Sizing Guide - NVIDIA Docs

This sizing guide is intended to help customers implement fine-tuning of Large Language Models with NVIDIA RTX Virtual Workstation (vWS) at scale. To utilize the NVIDIA RTX vWS, a server of NVIDIA-Certified Systems equipped with NVIDIA Tensor Core GPUs is recommended. This server size is the minimum viable and can be expanded with additional servers.

Workload

The benchmarks used within this sizing guide are not all-encompassing; they provide a representative workflow and serve as a starting point that can be used to build upon depending on your environment. This sizing specifically concentrates on a single-node deployment for the following workflow.

Large Language Models

Llamafactory supports many LLMs and can be selected using the Model name drop-down menu. Llamafactory obtains these models through Hugging Face. Some models are ungated, while others, like llama3-8b-instruct, are gated. If a model is gated, you will need to request access to the model. Once access is granted, you can generate an Access Token that can be used with AI Workbench to download the model. The models you can support will depend on the parameter size of the model (7B, 8B, etc..) and the quantization you select (4-bit, 8-bit, etc…). In most cases, a vGPU profile of 24Q can support up to an 8B parameter with 16-bit quantization. You can review Llamafactory’s guidance on what is supported here, but this is just general guidance as other factors such as batch size and sequence length will affect the amount of vGPU memory. In Llamafacotry these parameters are Batch size and Cuttoff length respectively. If you receive ‘out of memory’ errors, you must lower these parameters or increase the vGPU profile to 32Q.

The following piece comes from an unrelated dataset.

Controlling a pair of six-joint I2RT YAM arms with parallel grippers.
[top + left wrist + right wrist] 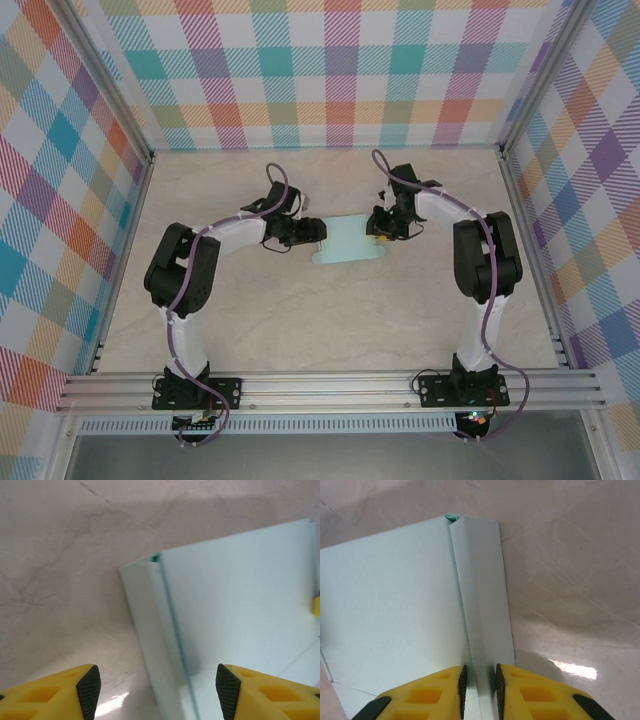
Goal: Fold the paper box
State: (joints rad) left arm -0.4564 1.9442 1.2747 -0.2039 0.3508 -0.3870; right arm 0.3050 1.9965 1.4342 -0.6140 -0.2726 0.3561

For a list of all the supported Large Language Models, along with their supported model size and the template to use, reference this chart on the office Llamafactory GitHub repository.

Datasets

Llamafactory also supports many datasets, each trained for a specific purpose. For example, the dataset we used, Codealpaca, was trained on coding and programming languages. You will want to select a dataset that most closely aligns with your project. You can select a dataset using the Dataset drop-down menu in the Llamafactory UI.

You may also use your custom dataset. For details on how to create and import this into your Llamafactory project, see this reference document.

Configuration

Server Configuration

2U NVIDIA-Certified System
Intel(R) Xeon(R) Gold 6354 CPU @ 3.00GHz HT On
39 MB Cache
20 TB iSCSI LUN
Broadcom NextXtreme E-Series Advanced Dual-port Ethernet OCP Adapter for 10GBASE-T
1x NVIDIA GPU: L40/S, L4, A10, T4
Hypervisor - VMware ESXi 8.0 U2
NVIDIA Host Driver - 550.127.05

VM Configuration

OS Version - Ubuntu 22.04.5 LTS
32 vCPU
128 GB vRAM
NVIDIA Guest Driver - 550.127.05

Sizing

Sizing recommendations for vGPU profiles based on model size and quantization. These are only estimates, and you should check with the model card for the specific model on Hugging Face.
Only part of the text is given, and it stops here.